EXERCISE PROMPT =
I need the number of lines in the listing below that contain "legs", and only that number.

AVAILABLE DATA =
┄┄┄┄┄┄┄┄┄┄
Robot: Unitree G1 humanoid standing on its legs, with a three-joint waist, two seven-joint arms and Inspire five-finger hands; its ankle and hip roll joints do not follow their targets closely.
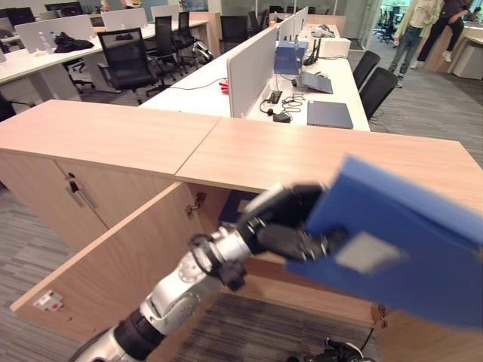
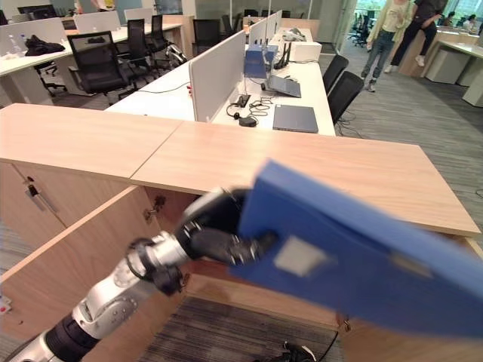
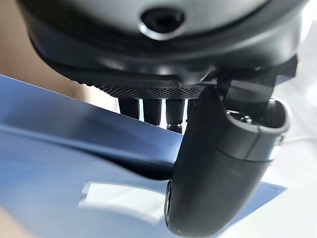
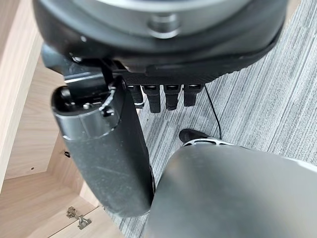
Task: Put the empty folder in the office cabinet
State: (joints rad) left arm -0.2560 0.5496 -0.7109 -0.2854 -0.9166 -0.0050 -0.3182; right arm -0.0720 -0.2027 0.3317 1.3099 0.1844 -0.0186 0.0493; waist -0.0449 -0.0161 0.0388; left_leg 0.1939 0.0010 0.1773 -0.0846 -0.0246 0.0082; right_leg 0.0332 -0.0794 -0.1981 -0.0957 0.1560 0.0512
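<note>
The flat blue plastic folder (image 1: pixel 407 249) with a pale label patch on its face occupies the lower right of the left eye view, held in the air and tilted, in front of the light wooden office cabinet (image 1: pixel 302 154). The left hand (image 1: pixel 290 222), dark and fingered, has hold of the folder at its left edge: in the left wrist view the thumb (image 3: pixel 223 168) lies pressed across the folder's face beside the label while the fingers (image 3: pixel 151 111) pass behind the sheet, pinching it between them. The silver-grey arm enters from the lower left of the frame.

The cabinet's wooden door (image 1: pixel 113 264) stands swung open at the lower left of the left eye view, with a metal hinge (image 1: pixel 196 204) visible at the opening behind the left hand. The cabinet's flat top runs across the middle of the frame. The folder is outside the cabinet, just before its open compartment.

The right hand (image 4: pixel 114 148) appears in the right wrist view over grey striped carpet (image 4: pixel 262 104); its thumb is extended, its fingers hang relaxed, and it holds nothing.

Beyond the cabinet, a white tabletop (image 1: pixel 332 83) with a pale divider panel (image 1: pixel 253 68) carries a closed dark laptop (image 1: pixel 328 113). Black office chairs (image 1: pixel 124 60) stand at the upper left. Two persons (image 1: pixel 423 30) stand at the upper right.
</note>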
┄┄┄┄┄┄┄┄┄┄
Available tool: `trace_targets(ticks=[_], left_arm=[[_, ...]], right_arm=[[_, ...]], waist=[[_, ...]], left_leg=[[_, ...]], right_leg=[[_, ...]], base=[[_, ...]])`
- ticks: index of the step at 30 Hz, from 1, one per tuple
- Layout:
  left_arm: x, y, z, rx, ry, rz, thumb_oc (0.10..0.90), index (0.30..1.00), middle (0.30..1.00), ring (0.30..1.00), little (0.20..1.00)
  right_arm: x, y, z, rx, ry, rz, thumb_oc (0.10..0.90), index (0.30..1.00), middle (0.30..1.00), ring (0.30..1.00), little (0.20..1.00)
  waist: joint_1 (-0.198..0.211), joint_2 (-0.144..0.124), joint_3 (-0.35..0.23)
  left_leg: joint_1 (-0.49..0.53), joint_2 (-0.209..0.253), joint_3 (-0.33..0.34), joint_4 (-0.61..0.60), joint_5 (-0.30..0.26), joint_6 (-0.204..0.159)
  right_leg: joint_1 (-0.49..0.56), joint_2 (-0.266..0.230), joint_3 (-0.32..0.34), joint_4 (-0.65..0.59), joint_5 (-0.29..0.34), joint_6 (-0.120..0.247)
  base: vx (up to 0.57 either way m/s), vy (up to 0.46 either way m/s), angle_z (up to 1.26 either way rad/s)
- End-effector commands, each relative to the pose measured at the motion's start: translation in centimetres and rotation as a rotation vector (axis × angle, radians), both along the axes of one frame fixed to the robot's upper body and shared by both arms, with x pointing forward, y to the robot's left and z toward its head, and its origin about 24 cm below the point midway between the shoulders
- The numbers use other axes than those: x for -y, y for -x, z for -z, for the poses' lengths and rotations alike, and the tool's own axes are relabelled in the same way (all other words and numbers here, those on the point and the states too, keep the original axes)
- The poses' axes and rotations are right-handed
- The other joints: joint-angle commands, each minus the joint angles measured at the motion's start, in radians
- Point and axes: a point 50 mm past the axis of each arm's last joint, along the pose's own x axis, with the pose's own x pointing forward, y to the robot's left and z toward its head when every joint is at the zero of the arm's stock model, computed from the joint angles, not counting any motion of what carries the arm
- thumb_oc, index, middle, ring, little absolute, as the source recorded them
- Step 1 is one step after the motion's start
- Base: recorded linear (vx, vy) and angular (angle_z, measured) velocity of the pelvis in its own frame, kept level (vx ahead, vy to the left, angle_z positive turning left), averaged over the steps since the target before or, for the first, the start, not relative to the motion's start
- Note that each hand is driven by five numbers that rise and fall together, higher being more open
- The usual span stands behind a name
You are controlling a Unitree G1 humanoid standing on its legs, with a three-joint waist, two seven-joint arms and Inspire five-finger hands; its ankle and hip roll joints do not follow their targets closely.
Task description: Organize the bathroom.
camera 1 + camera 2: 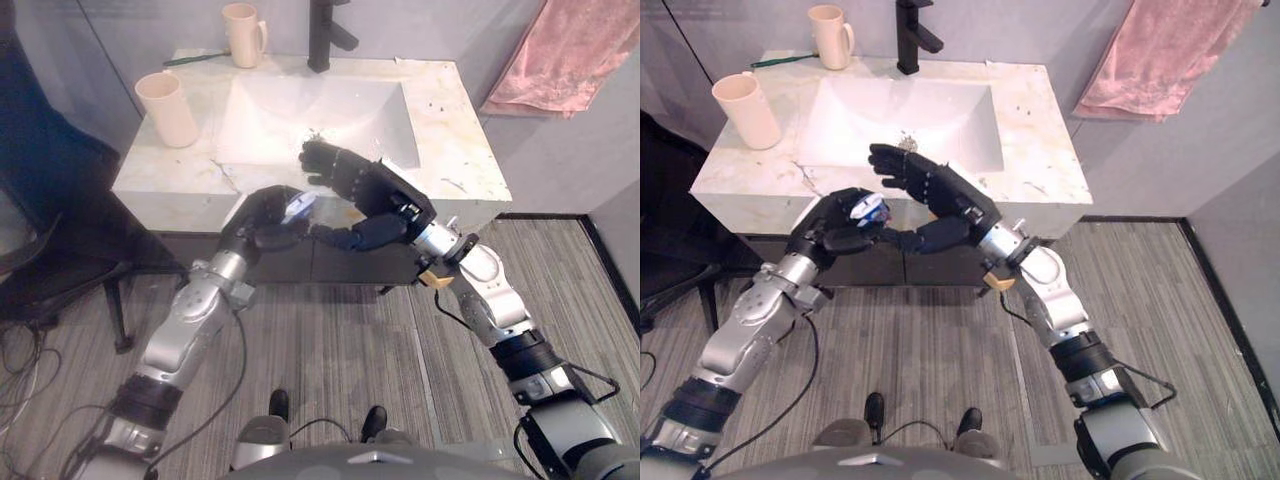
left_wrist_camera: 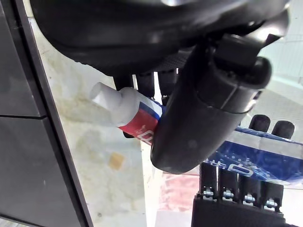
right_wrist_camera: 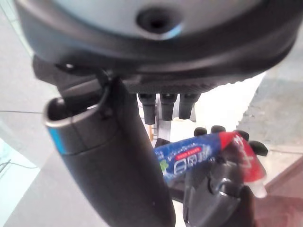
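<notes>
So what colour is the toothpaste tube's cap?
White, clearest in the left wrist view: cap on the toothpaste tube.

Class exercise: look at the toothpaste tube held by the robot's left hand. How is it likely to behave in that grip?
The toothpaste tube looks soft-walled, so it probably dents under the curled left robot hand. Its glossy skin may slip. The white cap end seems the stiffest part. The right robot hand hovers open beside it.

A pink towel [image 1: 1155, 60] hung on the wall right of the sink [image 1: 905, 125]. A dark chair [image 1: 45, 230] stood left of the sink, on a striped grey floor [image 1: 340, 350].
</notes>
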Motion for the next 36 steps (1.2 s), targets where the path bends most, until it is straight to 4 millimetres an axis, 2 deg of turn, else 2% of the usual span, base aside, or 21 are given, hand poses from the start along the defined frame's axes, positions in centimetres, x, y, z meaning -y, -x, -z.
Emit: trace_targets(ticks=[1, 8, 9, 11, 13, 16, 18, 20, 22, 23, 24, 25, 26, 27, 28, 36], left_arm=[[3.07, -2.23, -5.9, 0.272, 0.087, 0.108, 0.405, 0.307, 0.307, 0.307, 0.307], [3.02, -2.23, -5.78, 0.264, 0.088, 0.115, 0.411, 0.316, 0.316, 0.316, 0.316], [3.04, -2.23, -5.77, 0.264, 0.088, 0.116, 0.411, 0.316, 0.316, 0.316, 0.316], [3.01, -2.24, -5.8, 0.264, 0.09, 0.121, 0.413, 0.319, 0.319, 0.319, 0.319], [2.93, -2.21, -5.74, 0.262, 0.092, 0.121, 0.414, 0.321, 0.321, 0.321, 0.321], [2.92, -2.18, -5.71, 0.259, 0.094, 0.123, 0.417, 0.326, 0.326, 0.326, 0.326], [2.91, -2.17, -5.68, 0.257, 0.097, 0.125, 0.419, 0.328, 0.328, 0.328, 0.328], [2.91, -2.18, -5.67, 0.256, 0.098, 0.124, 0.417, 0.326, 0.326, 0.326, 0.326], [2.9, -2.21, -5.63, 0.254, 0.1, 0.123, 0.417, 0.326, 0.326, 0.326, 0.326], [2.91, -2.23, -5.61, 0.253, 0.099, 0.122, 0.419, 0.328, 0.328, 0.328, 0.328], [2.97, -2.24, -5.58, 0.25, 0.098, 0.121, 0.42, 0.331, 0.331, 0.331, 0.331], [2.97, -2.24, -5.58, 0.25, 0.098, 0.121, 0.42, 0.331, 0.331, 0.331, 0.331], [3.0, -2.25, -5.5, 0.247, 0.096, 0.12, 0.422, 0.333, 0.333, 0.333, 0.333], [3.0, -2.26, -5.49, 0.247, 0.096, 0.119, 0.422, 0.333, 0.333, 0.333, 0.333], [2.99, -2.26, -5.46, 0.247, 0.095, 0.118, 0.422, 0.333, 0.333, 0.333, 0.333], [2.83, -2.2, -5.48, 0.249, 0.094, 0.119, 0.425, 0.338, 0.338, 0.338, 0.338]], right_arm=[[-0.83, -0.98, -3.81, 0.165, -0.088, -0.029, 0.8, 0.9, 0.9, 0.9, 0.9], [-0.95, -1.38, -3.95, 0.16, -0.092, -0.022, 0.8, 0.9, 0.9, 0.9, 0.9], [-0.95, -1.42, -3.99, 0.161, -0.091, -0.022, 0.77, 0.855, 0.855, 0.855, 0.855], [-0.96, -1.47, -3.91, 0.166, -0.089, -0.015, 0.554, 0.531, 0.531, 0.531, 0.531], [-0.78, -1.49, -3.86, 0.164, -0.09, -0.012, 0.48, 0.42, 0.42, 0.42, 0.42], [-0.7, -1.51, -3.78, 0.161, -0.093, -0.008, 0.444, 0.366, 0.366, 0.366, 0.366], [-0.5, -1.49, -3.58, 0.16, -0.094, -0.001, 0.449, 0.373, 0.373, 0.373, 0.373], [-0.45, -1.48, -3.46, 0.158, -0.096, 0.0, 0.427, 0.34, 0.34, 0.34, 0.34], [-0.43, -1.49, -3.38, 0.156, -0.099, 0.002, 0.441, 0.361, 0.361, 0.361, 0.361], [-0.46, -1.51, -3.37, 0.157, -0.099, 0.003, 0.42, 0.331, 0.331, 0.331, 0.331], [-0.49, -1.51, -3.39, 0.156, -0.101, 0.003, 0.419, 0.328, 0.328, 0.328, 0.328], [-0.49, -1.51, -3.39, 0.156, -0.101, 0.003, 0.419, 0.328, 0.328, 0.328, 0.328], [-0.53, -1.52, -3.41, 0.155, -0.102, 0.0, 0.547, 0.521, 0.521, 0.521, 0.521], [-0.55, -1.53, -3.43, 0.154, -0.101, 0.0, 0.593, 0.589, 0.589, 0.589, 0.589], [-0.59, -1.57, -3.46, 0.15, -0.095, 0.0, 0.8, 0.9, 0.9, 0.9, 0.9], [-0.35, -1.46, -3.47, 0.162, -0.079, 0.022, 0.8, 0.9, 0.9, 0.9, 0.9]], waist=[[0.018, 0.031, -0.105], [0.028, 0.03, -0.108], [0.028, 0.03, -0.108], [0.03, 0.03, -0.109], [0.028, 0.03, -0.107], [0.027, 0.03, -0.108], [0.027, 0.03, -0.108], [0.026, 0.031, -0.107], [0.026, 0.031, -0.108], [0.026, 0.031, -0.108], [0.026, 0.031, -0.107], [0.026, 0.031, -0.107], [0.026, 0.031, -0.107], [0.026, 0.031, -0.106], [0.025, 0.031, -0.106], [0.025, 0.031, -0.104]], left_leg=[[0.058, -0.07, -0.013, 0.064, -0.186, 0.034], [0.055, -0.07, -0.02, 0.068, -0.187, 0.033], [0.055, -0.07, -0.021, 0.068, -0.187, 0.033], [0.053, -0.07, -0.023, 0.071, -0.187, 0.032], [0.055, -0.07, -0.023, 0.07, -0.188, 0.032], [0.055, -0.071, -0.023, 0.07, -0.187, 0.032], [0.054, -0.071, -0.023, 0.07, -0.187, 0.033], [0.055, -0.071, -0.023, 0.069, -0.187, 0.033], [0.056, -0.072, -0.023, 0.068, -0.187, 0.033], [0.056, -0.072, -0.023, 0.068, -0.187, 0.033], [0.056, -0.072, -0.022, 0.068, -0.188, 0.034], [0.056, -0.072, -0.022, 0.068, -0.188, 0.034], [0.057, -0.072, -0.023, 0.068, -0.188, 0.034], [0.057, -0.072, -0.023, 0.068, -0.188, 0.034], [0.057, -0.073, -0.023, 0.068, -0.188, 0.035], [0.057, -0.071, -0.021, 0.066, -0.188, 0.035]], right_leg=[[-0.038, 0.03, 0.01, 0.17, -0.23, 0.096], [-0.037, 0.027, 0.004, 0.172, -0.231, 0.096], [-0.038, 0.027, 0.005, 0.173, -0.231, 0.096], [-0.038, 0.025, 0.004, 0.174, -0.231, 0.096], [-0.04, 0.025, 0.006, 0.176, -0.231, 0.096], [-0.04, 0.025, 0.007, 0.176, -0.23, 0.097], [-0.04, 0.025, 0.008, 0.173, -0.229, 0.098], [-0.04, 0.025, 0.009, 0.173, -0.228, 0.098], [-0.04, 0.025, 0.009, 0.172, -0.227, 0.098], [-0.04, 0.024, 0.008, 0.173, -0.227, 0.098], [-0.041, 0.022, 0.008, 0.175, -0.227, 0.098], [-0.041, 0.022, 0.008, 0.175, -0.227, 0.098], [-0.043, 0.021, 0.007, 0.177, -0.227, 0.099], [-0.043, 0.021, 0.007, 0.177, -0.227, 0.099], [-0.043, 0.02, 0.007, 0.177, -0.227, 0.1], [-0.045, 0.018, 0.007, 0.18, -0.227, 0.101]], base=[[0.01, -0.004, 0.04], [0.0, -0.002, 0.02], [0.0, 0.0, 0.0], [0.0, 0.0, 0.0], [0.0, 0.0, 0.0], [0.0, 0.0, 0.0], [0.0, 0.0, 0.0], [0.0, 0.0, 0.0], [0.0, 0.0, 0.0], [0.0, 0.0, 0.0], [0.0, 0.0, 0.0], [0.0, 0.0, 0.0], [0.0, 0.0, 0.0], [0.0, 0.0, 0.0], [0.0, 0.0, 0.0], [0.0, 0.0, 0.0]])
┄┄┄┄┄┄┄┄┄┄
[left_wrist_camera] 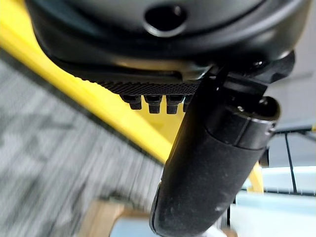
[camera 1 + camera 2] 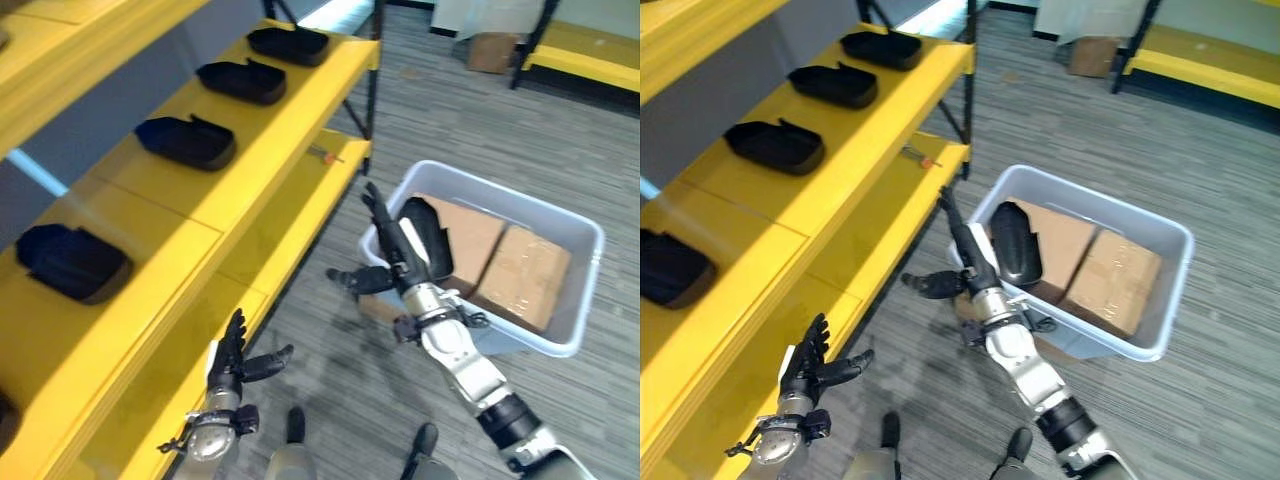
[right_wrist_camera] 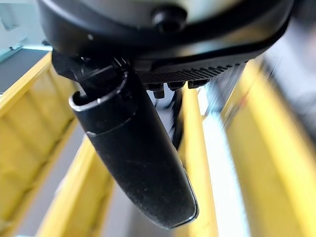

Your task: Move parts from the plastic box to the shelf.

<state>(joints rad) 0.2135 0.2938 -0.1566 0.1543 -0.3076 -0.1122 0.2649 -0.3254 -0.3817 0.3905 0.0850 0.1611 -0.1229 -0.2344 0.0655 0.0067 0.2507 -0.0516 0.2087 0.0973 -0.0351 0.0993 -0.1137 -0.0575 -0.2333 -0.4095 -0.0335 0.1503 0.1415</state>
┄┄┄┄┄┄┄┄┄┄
YOUR SOLUTION =
2